Parental responsibility is not concerned with the day-to-day care of the child, does not permit either (separated) parent to interfere with how the other parent cares for the child when the child is in their care. In A v A (Shared Residence) [2004] EWHC142 at paragraph 118 Mr Justice Wall remarked:

‘It is a basic principle that, post separation, each parent with parental responsibility retains an equal and independent right and responsibility to be informed and make appropriate decisions about their children. However, where children are being looked after by one parent, that parent needs to be in a position to take the day-to-day decisions that have to be taken while that parent is caring for the children. Parents should not be seeking to interfere with one another in matters which are taking place while they do not have the care of their children. Subject to any questions which are regulated by court order, the object of the exercise should be to maintain flexible and practical arrangements whenever possible.’

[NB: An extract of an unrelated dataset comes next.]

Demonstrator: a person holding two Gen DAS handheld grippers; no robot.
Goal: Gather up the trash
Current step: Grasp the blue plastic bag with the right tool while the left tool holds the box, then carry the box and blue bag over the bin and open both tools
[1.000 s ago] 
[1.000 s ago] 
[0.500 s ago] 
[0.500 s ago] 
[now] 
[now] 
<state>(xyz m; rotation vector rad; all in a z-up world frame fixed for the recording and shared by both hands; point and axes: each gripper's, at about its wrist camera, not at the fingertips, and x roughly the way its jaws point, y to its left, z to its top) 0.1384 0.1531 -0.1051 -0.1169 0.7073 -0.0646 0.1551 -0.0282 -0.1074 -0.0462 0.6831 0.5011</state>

The parents in the case above had, with the help of NYAS, agreed a ‘Schedule of Items in Relation to their Exercise of Parental Responsibility’, a schedule which Mr Justice Wall chose to endorse by appending it to the end of his judgment. The schedule differentiated between 3 sorts of decisions:

(a) Decisions that could be taken independently and without any consultation or notification to the other parent

(b) Decisions where one parent would always need to inform the other parent of the decision, but did not need to consult or take the other parent’s views into account

Decisions that you would need to both inform and consult the other parent

Though there is no absolute agreement, the rule of thumb is that the following matters require the consent of all those who have parental responsibility for the child:

Change of surname (even where there is no residence order)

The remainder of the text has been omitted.